Monday, Feb. 06, 1978
Gold Rush
Element No. 79 heats up
As any goldbug knows, booms are born of gloom. That was certainly the case in 1977, as slumping stock markets and the slide of the U.S. dollar sent some seared investors around the world fleeing to that traditional haven of professional pessimists, No. 79 on the periodic table of the elements. From $103 per oz. in August 1976, gold has steadily risen on the world's money markets, and last week reached $176.63 in Zurich. There is an excellent chance that during 1978 the price for gold will surpass the record $197.50 achieved in 1974.
One important reason for gold's renewed luster is that Americans are now shining up to gold. At the end of 1974, Washington lifted a 41-year ban on private American ownership of gold bullion, bars and coins. Anticipating heavy American purchases, foreign speculators bid up the price of gold during 1974. Initially, U.S. investors yawned at the idea of buying gold, and the price collapsed. But during 1977 the long-awaited demand from American investors finally began to emerge.
But not in the purchase of bars; most Americans who want to fondle their gold still buy jewelry or such coins as the South African Krugerrand. Many, many other Americans prefer to trade in gold at one remove, through commodities markets. There goldbugs can buy or sell contracts for the future delivery of gold without ever seeing the metal. During 1977 the theoretical value of gold futures traded on the Commodity Exchange (Comex) in Manhattan soared to $15.1 billion, more than doubling the previous year's total arid dwarfing the $7.6 billion value of the gold that physically changed hands on all the world's markets.
As always, most bargains for actual delivery of metal are struck in Zurich, where the legendary gnomes (a name the secretive currency traders of the major Swiss banks have come to relish) telephone one another every day to set a price for the metal. In times past, their decisions reflected only the demand in Switzerland and, to a lesser extent, in London, Europe's other principal gold-trading center. Now they must keep an eye on the psychological effect of gold prices on the futures market as well.
Though Americans are feverish futures traders, the biggest source of individual demand for actual gold, not surprisingly, is the petro-belt of the Middle East. Awash in dollars that during 1977 lost far more in foreign exchange value than they earned in bank interest, oil sheiks have been swapping greenbacks for gold bricks and shipping out ingots from Zurich to the Middle East in chartered planes. Middle Easterners who cannot afford to buy ingots are, like Americans, developing a pronounced taste for gold jewelry. In the main bazaar of Tehran, more than 100 jewelry shops now choke a neighborhood that three years ago had only a handful of jewelry stores clustered on a single street; they sell jewelry manufactured by Italian and Greek artisans from ingots bought in Zurich.
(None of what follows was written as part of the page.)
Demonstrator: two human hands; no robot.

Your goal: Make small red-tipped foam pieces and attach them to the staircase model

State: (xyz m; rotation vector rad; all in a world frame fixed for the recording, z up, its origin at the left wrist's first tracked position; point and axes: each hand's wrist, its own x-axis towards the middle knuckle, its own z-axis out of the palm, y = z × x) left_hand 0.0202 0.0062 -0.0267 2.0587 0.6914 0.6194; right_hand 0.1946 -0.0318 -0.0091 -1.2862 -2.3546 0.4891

The collapse of the Bretton Woods international monetary system in 1971 means that the value of a nation's currency has almost totally been divorced from the quantity of gold that the country keeps in its vaults. As a result, the world's central banks now buy gold only rarely. Yet hard as several successive U.S. Administrations have tried to break the link between gold and the dollar, it still seems to exist, although in a reversed way; on certain days last month, the price of gold went up almost exactly as much as the price of the dollar, in terms of other currencies, declined.